The detector alternates between model training and object relocalization:
- Run a fast-RCCn on the first fold $\mathcal D_1$ to obtain a trained model $M_{\mathcal D_1}$
- Use the trained model $M_{\mathcal D_1}$ to discover object instances in fold $\mathcal D_2$, iteratively.
Weighted Loss
The weighted loss of region $x_c^o$ in the next training step is defined as:
$$
L_{cls} (x_c^o, y_c^o, M_{k+1}) = -\phi^c(x_c^o,M_k)\log\phi^c(x_c^o,M_{k+1})
$$
$x_c^o$: the relocalized object with instance label $y_c^o = 1$
$\phi(x_c^o, M_k)$: the detection score returned by network $M_k$
Step3 - Convolutional Feature Masking Regularization
Due to lask of object annotations, the initial seed inevitablyt includes inacuurate samples and tends to overfit those inaccurate instance.

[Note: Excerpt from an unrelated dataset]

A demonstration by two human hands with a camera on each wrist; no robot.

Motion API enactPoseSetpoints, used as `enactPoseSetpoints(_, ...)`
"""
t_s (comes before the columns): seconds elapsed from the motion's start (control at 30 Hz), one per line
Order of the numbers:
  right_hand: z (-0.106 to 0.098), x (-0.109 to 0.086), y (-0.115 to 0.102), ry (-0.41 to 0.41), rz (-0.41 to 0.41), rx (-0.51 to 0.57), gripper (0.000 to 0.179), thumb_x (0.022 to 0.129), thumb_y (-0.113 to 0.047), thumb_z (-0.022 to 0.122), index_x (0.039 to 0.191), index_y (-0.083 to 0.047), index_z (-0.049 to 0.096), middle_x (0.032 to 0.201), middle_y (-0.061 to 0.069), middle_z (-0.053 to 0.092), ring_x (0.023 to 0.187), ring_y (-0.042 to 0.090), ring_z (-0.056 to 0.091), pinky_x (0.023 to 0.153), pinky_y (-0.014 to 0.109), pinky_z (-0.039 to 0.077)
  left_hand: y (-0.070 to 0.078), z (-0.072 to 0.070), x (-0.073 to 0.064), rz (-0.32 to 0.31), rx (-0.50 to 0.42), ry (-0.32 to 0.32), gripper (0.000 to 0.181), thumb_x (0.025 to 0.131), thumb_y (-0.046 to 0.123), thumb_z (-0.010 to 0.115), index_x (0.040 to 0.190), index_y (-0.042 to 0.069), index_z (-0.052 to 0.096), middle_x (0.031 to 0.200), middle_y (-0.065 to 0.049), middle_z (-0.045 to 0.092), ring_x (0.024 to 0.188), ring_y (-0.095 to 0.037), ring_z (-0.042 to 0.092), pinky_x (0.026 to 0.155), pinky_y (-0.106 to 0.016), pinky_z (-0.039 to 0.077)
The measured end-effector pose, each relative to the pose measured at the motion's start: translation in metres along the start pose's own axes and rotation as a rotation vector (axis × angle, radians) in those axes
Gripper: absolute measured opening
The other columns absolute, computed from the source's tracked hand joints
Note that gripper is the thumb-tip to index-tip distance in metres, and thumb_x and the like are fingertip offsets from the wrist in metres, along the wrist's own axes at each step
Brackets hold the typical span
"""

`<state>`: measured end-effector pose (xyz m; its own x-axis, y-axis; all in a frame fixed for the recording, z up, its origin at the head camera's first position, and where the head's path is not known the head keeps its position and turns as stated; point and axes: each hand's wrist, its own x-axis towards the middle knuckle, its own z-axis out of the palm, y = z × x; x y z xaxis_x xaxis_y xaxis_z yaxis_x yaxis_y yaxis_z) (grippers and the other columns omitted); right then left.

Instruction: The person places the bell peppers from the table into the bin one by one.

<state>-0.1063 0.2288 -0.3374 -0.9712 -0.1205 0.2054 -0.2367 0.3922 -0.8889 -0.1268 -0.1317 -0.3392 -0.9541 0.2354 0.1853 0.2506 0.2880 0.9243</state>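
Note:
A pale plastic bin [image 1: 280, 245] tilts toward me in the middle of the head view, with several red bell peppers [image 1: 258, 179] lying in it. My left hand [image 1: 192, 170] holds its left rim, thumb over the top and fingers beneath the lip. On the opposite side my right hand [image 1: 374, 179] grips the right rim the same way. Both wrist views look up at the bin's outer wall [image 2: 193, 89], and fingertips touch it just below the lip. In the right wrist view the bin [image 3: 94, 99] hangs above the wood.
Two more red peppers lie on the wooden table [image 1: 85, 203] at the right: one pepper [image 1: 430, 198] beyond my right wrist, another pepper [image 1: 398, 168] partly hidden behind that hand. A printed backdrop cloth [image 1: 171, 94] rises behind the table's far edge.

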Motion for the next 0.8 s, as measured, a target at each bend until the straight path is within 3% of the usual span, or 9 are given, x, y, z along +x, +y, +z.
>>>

To avoid this issue, this paper proposes a regularization strategy to randomly mask out those discriminative details at previous training, which enforces the network to focus on those less discriminative details.

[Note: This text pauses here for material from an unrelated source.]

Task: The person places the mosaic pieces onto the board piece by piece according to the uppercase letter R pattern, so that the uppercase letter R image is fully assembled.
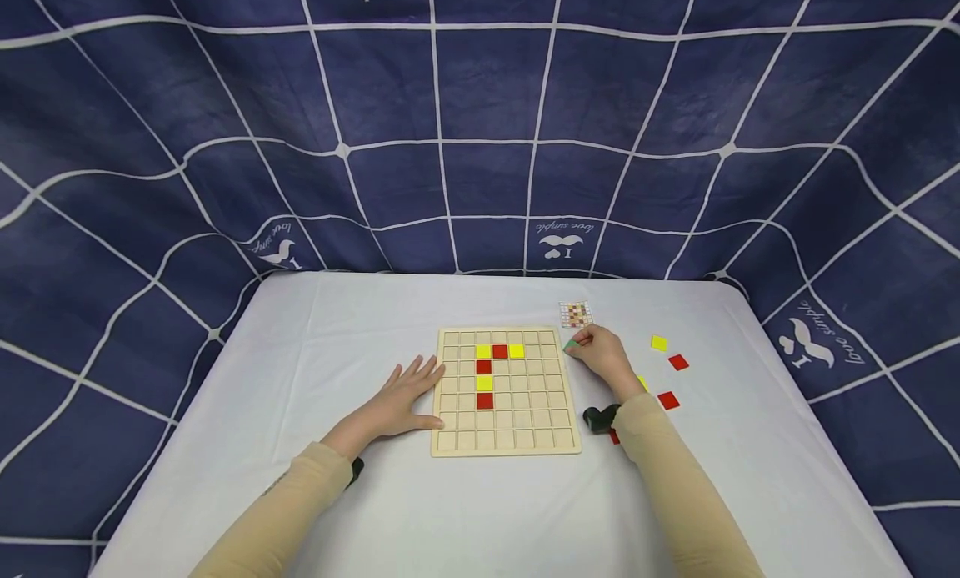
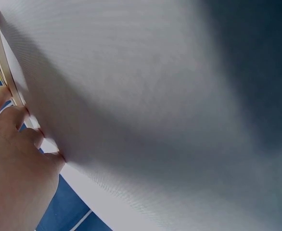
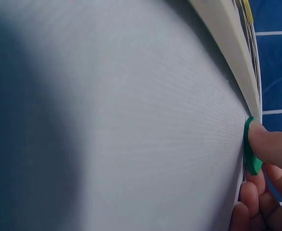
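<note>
Head view: wooden gridded board flat on the cloth-covered worktop. Left hand at the board's left edge, fingers spread wide, fingertips and thumb touching the rim, nothing gripped. Right hand just beyond the board's right edge, near the far corner, pinching a green tile. Loose red and yellow tiles lie to the right of the board; a small patterned card lies just off its far right corner.

Left wrist view: several fingers show, a little apart, near the board's rim. How hard they press, I can't tell. Board looks stiff and fairly light, likely to skid on cloth if nudged; a flat hand at the rim should steady it.

Right wrist view: thumb and fingers clamped on the green tile, their gap no more than its thickness; tile tilted, by the board's edge. Touching the board or not, unclear. I judge the tile light, rigid, smooth enough to slip, hardly fragile; best taken by opposite edges.
</note>
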`<state>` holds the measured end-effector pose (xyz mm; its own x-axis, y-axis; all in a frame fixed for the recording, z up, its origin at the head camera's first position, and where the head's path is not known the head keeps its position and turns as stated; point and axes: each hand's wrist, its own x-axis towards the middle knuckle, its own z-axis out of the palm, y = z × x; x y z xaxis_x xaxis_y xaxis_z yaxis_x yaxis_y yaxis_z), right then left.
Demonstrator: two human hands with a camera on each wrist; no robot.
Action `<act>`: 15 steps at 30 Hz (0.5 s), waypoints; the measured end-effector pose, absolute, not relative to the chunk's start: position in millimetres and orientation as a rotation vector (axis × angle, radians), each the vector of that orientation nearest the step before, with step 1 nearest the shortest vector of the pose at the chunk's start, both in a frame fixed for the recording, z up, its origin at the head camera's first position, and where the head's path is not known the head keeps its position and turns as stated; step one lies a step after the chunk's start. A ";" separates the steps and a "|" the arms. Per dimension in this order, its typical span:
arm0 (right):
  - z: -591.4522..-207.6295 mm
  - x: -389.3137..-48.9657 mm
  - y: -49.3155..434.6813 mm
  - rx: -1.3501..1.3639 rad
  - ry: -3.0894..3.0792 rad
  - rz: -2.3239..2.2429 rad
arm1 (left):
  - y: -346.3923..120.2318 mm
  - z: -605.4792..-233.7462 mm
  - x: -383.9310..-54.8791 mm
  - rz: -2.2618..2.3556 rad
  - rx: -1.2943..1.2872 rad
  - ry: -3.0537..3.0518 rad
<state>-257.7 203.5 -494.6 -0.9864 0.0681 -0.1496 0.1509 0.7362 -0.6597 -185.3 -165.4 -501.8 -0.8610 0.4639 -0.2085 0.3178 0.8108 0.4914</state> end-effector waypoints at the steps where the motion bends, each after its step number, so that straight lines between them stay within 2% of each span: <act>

Given an image $x$ and the mined object $x_c^o$ for each $y_c=1$, a region $\Omega\in x_c^o$ with $S_\Omega/S_{x_c^o}=\tau$ randomly, where $S_\Omega$ denotes the area of region $\Omega$, and masked out by setting $\phi(\Omega, f_{conv})=0$.

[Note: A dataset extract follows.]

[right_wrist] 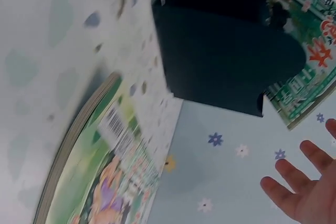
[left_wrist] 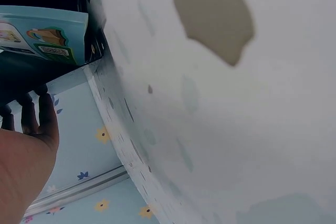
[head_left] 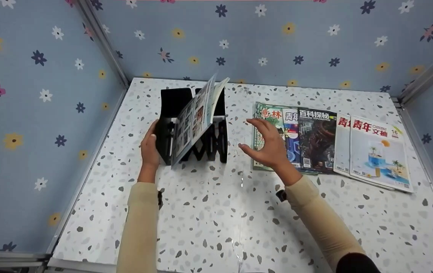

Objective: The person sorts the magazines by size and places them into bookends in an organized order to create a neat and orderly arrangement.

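Note:
A black expandable book rack (head_left: 222,142) with crossed lattice bars stands at the left of the table. Inside it, a magazine (head_left: 193,117) leans to the right, its pages slightly fanned at the top. My left hand (head_left: 150,148) rests against the rack's outer left side; in the left wrist view its fingers (left_wrist: 47,116) touch the black panel. Between the rack and a row of magazines, my right hand (head_left: 267,146) hovers with thumb and fingers spread, holding nothing. Below it lies a green-covered magazine (head_left: 260,131), the nearest of the row.
Overlapping to the right lie a blue magazine (head_left: 292,149), a dark-covered magazine (head_left: 317,142) and a white magazine (head_left: 379,155) with a beach picture. Flower-patterned panels (head_left: 239,41) close off the speckled table (head_left: 208,223) at the back and sides.

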### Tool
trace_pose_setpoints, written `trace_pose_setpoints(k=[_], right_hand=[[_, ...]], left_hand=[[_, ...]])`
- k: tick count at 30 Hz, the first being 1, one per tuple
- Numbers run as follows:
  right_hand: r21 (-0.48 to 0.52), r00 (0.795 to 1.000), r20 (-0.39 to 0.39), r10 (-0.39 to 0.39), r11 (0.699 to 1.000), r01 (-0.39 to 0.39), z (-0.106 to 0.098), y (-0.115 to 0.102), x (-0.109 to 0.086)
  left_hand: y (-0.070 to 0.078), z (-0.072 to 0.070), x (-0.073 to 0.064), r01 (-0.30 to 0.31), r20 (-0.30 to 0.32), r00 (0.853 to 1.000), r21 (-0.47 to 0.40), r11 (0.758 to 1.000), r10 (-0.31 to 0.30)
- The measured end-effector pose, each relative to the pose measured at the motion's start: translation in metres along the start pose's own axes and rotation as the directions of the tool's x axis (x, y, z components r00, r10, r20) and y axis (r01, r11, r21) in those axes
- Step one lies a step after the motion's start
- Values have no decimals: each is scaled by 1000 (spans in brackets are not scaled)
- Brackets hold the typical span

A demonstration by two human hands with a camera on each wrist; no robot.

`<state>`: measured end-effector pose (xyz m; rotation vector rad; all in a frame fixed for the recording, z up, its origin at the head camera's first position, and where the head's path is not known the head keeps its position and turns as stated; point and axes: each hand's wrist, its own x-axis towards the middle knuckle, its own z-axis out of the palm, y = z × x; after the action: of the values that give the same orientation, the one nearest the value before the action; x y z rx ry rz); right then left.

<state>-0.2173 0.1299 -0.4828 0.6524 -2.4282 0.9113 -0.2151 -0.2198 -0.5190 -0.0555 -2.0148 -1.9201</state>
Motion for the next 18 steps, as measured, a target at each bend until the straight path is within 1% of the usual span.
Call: trace_pose_setpoints(k=[3,6,10,12,18], right_hand=[[-51,996,85,13,999,-9,0,12,-4],[-117,984,172,36,993,-16,0,21,-10],[-195,955,289,63,981,-5,4,32,-17],[-235,939,334,80,972,1,7,37,-20],[-315,901,415,125,949,13,14,52,-30]], left_hand=[[1,0,0,13,-4,1000,15,1000,-13],[2,0,0,19,-8,1000,16,1000,-19],[2,0,0,30,-14,999,14,999,-29],[1,0,0,32,-13,999,18,999,-32],[1,-1,0,18,-10,1000,31,999,-17]])
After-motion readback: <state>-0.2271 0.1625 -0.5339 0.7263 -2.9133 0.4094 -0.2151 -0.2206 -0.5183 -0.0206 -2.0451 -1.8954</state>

$\phi(x,f_{conv})$: the last convolutional feature maps
The whole process is summarized as:
Question
In the estimating image difficulty step, given an image $x$ with label $y\in{1,-1}^C$, we compute $mEAS(X_c)$ for each $y_c=1$, while in the processive learning step, the training images are divided into flods according to mEAS.
What is the mEAS for an image x, is this just computed by $mEAS(X) =\sum_{c=1}^C mEAS(X_c)$?
Given the observation that different categories have different detection difficulties, there may exists situations when an image with low mEAS has quite high $mEAS(X_c)$ for some category $c$, or an image with high mEAS has quite low $mEAS(X_c)$ for some $c$. In the former case, the $x_c^o$ can’t be effectively used, while in the latter, $x_c^o$ may lead to inaccurate instance.
So may be we should consider to design a more elegent image difficulty criterion to fully utilize the difference between categories and semantic context between them, to get better performance.